Life Science and Medical News from Around the Globe
Primary Apraxia Speech Disorder Can Progress to Neurodegenerative Disease; Mayo Clinic Researchers Present at AAAS Annual Meeting
It may start with a simple word an individual can't pronounce. The tongue and lips stumble, and gibberish comes out. Misspeaking might draw a chuckle from family and friends. But, then, it keeps happening. Progressively, more and more speech is lost. Some patients eventually become mute from primary progressive apraxia of speech, a disorder related to degenerative neurologic disease. Two Mayo Clinic researchers have spent more than a decade uncovering clues to apraxia of speech. Keith Josephs, M.D., a neurologist, and Joseph R. Duffy, Ph.D., a speech pathologist, presented "My Words Come Out Wrong: When Thought and Language Are Disconnected from Speech" on Sunday, February 14, 2016, at the American Association for the Advancement of Science (AAAS) 2016 annual meeting in Washington, D.C. Because patients and even many medical professionals don't recognize apraxia of speech, treatment is typically sought only in later stages of the disease, says Dr.

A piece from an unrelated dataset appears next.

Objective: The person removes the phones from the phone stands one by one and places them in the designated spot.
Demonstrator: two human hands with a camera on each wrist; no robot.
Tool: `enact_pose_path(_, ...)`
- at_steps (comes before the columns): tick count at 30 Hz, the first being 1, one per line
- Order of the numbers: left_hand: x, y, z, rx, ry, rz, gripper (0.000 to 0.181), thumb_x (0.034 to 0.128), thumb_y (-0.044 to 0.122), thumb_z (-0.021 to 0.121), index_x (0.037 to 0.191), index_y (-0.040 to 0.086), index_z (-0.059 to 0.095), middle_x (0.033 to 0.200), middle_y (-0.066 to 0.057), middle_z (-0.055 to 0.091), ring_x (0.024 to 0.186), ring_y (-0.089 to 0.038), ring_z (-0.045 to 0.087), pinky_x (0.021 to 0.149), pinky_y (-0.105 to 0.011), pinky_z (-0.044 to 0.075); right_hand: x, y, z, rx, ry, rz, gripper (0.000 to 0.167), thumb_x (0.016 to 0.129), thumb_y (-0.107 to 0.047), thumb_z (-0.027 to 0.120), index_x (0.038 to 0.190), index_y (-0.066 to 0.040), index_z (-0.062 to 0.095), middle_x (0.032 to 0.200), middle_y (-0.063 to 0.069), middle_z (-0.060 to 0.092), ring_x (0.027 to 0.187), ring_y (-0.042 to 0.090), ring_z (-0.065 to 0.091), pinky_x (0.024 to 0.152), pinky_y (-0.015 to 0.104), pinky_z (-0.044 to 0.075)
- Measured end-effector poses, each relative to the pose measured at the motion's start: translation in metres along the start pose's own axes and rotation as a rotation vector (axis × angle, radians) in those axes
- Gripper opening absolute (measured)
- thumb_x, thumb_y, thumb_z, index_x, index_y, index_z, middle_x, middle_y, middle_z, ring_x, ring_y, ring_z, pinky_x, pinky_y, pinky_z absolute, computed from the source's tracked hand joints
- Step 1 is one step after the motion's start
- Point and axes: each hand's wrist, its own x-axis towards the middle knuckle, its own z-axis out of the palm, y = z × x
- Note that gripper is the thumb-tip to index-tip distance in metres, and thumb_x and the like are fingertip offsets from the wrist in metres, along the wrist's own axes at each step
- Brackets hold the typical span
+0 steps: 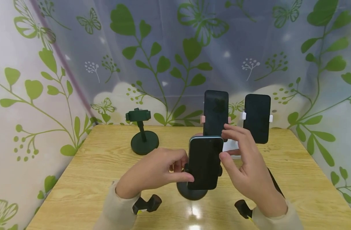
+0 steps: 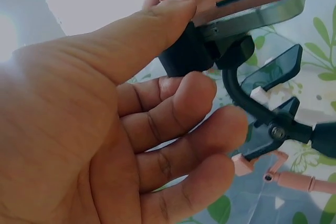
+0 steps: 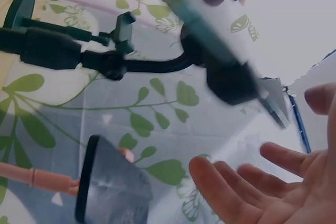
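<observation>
A smartphone (image 1: 205, 163) with a dark screen and light-blue edge sits upright in a black phone stand (image 1: 191, 193) at the table's near middle. My left hand (image 1: 155, 171) is at the phone's left side, its thumb over the stand's black clamp (image 2: 186, 56) and its curled fingers beneath; thumb and index finger pinch the clamp. My right hand (image 1: 247, 163) is held apart from the phone's right side, fingers spread and loosely bent. Nothing lies in its palm in the right wrist view, where the stand's curved neck (image 3: 157, 65) shows behind the phone.
A dark green phone stand (image 1: 144, 140) without a phone stands at the back left. Behind the near phone are one phone (image 1: 216, 111) in a pink holder and another phone (image 1: 257, 118) in a white holder. A leaf-patterned curtain (image 1: 164, 64) hangs behind the wooden table (image 1: 86, 179).
</observation>
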Motion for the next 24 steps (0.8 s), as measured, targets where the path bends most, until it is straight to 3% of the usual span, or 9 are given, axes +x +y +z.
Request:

Josephs. As apraxia progresses, it is frequently mis-diagnosed as Alzheimer's disease or amyotrophic lateral sclerosis (ALS). One patient received vocal cord injections of Botox by a physician who thought the issue was muscle spasms of the larynx. Apraxia of speech has even been diagnosed as mental illness. "Because it first presents as 'just' a speech problem, some people are told, 'This is in your head.' We've seen that. It's very sad," Dr. Josephs says. When it's caused by a stroke, apraxia of speech typically does not worsen and may get better over time. But, apraxia of speech is often ignored as a distinct entity that can evolve into a neurologic disorder, causing difficulties with eye movement, using the limbs, walking, and falling that worsen as time passes. "I don't want the take-home message to be that this condition is benign," warns Dr.